President: Chad Ends Sudan Relations
Chad broke off all diplomatic relations with Sudan on Friday and ordered Sudanese diplomats to leave the country, the president said, following a rebel attack on the capital that he said was supported by the Sudanese government.
Idriss Deby also said he would expel all 200,000 Sudanese refugees now living in Chad if the United Nations and the African Union did not help stop what he said were Sudan's attempts to destabilize his government.
"The international community has been totally deaf and dumb on the situation between Sudan and Chad," Deby said following an extraordinary Cabinet meeting. They "need to understand the situation and that enough is enough."
Deby has repeatedly portrayed the rebels attempting to overthrow him as mercenaries employed by Sudan, something Sudanese officials have denied.
The U.N. Security Council and the African Union Peace and Security Council both condemned Thursday's rebel attack on N'djamena and called for both Chad and Sudan to take all necessary steps to prevent any more violence or an escalation of tensions between the two countries.
The United Nations has long warned that the violence in the Sudanese province of Darfur would destabilize the region, especially Chad.

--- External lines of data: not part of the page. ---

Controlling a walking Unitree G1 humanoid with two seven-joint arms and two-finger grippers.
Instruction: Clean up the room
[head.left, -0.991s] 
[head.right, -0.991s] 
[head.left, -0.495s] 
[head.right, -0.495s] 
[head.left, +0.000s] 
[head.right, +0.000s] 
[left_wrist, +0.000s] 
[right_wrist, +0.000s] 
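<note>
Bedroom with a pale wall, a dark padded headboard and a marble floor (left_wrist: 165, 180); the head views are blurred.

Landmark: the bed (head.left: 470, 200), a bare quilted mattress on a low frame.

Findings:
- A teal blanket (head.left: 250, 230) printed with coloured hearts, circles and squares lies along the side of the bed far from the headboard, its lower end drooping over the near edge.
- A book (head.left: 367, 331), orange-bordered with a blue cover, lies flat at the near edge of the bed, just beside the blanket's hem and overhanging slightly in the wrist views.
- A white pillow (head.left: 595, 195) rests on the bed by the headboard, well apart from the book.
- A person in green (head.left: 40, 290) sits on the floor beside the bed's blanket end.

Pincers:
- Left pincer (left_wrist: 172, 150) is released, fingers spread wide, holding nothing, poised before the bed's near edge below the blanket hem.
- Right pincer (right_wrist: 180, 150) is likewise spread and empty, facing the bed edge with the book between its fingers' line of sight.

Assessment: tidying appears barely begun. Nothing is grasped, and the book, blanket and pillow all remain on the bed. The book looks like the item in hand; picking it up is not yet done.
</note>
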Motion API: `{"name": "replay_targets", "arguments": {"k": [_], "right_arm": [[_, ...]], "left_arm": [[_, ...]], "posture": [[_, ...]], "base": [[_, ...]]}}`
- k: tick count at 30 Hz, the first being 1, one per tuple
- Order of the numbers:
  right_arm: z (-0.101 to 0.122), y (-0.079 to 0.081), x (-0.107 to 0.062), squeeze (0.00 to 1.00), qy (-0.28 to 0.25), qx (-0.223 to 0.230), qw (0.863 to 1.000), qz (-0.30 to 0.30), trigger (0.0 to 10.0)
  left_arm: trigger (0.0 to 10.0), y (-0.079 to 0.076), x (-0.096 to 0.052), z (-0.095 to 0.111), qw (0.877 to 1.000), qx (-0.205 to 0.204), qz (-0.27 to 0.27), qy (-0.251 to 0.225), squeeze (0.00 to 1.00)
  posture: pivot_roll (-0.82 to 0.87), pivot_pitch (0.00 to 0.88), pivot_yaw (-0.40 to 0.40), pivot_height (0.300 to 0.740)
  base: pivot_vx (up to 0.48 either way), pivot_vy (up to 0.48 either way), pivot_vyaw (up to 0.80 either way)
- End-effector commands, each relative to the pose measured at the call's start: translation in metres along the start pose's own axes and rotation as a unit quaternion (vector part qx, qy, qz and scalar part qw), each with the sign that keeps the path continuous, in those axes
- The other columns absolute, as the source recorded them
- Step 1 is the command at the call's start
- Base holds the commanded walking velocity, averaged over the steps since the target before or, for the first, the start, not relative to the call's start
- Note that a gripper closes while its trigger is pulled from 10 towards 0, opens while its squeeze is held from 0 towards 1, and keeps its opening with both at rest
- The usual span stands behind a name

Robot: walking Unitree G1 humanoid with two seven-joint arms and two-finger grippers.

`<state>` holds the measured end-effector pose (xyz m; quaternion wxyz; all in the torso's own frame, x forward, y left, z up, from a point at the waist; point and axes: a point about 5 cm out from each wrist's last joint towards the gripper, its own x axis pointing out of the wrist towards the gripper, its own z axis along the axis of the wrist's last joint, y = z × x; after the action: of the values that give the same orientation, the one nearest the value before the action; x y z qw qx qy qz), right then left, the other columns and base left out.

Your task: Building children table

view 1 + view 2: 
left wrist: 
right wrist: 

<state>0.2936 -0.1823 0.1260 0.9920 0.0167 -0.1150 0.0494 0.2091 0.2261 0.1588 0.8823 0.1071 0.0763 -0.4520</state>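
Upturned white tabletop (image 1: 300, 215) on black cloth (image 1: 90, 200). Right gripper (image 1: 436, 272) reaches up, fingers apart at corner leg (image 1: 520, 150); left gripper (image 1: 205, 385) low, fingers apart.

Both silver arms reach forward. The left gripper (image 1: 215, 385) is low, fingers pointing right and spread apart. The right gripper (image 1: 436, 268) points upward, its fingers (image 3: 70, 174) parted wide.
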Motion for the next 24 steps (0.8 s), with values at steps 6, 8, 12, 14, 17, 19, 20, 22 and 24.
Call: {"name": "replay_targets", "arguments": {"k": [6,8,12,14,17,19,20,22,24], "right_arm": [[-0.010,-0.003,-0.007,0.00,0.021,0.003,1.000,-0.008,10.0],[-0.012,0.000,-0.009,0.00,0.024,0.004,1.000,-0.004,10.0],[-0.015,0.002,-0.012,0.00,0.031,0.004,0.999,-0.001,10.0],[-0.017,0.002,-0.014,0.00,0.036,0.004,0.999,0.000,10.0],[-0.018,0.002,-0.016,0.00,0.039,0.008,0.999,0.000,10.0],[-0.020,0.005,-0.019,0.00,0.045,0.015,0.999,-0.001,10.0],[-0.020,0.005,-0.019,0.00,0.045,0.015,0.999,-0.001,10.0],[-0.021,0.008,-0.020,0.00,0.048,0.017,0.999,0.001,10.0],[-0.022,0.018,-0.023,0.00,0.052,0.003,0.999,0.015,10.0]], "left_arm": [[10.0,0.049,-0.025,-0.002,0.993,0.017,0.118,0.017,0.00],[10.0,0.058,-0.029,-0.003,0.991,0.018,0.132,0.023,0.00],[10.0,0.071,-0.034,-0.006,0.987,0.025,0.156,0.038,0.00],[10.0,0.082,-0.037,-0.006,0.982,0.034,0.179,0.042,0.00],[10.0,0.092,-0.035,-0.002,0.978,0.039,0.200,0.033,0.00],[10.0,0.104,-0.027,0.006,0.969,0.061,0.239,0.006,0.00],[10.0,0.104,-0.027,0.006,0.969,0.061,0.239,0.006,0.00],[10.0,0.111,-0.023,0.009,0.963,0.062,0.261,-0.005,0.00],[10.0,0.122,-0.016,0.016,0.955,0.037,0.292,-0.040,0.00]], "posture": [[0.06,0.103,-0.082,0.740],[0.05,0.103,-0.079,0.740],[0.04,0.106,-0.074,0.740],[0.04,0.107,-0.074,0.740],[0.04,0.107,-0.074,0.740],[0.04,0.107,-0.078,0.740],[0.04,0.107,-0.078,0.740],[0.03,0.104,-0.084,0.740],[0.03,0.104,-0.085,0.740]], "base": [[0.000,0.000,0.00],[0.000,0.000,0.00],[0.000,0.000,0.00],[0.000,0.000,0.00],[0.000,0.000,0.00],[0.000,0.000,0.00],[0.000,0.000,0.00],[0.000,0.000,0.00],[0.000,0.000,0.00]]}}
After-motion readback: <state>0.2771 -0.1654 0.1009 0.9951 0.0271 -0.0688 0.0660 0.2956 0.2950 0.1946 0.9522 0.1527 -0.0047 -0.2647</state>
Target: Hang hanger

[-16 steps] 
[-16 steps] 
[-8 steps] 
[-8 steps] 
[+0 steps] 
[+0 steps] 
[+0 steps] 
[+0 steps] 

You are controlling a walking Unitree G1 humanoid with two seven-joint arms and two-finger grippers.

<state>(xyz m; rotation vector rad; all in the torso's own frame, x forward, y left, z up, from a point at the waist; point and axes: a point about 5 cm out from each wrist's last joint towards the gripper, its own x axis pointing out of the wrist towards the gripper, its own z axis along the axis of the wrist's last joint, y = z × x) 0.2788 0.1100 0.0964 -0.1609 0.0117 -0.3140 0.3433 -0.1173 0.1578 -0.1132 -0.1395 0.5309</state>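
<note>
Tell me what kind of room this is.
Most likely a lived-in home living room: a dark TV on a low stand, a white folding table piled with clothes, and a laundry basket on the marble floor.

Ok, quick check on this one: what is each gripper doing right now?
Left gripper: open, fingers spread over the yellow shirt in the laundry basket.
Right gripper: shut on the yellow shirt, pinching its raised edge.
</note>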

Gen. Mahamet Ali Abdullah, the territorial management minister, told reporters Friday that at least 350 people died during the rebel attack on Chad's capital, and 271 rebels were captured. He said he did not have a breakdown of the dead, but that the number included government troops, rebel forces and civilians caught in the fighting.
He said the army also captured 14 pickups used by the rebels, some mounted with anti-tank weapons, anti-aircraft guns and missile launchers.
"After the battle yesterday morning, military and security forces mopped up in the city outskirts, taking out the rebels in their hiding places," he said, insisting there was no immediate threat of another attack.
Chadian troops paraded the prisoners and laid out the bodies of dead insurgents at the National Assembly building on Friday.
The majority of the prisoners were under 25 years of age and many claimed to be Sudanese who had been conscripted into the rebel United Forces for Change. One said he was an adjutant in the Sudanese army, while another was recognized by loyalist troops as a former Chadian soldier.
Some said they had been assured that there would be no fighting for the capital, N'djamena, once they entered the city.
In just three days, the rebels charged 620 miles in pickups from their bases and came close to capturing the National Assembly building in the center of N'djamena. Government troops pushed them back with tanks, artillery and attack helicopters.
Deby first presented the prisoners to the media Thursday evening. Four tanks guarded the presidential palace Friday.
Deby has declared victory over the rebels, following the second attempt to overthrow him in less than a month. Army officers first attempted to overthrow him while he was out of the country on March 14.
Deby has seen his authority undermined by violence across the border in Sudan's Darfur, where the rebels are based. The path to power in Chad via Darfur is something Deby knows well, he seized power in a 1990 coup launched from there himself.
A Web site that said it represented the rebels reported Thursday that rebel troops were on the move to the north and east of N'djamena and were regrouping. There was also a statement claiming that rebel forces now controlled two towns near the Sudanese border, Adre and Am-Timam, but the report could not be independently verified.
Chad, an arid, landlocked country about three times the size of France, has been wracked by violence for most of its history, with more than 30 years of civil war since independence from France in 1960 and different small-scale insurgencies since 1998.
The competition for power has become more intense since the country began producing oil. An Exxon Mobil-led consortium exported 133.2 million barrels of oil from Chad between October 2003 and December 2005, according to the World Bank. Chad, which receives a 12.5 percent royalty on each barrel exported, earned a net total of US$307 million, the bank said.
The Sudanese government has accused Chad of supporting the Darfur rebels, even as Deby has sought to mediate in the stalled Darfur peace process.
The Sudanese minister of foreign affairs, Lam Akol, insisted again that Sudan has no connection with the Chadian rebels and said Sudan hoped that Chad would remain stable.
The Sudanese government is accused of unleashing Arab tribal militias to murder and rape civilians and lay waste to villages in Darfur, but it denies the charge. More than 200,000 refugees have fled to Chad and the conflict has left about 180,000 dead over the last three years, most from disease and hunger.
France has about 1,400 troops in Chad to protect about 1,500 French citizens there, the French Defense Ministry said in a statement in Paris. The ministry said French fighter jets carried out reconnaissance missions over Chad on Wednesday and Thursday to assess any threats.
"The situation in Chad remains very worrying and volatile," French Foreign Ministry spokesman Jean-Baptiste Mattei said Thursday. He said French citizens had been advised to be cautious and the French school in Chad had been closed.
France has a cooperation agreement with Chad but a special decision would be needed for French forces to enter combat.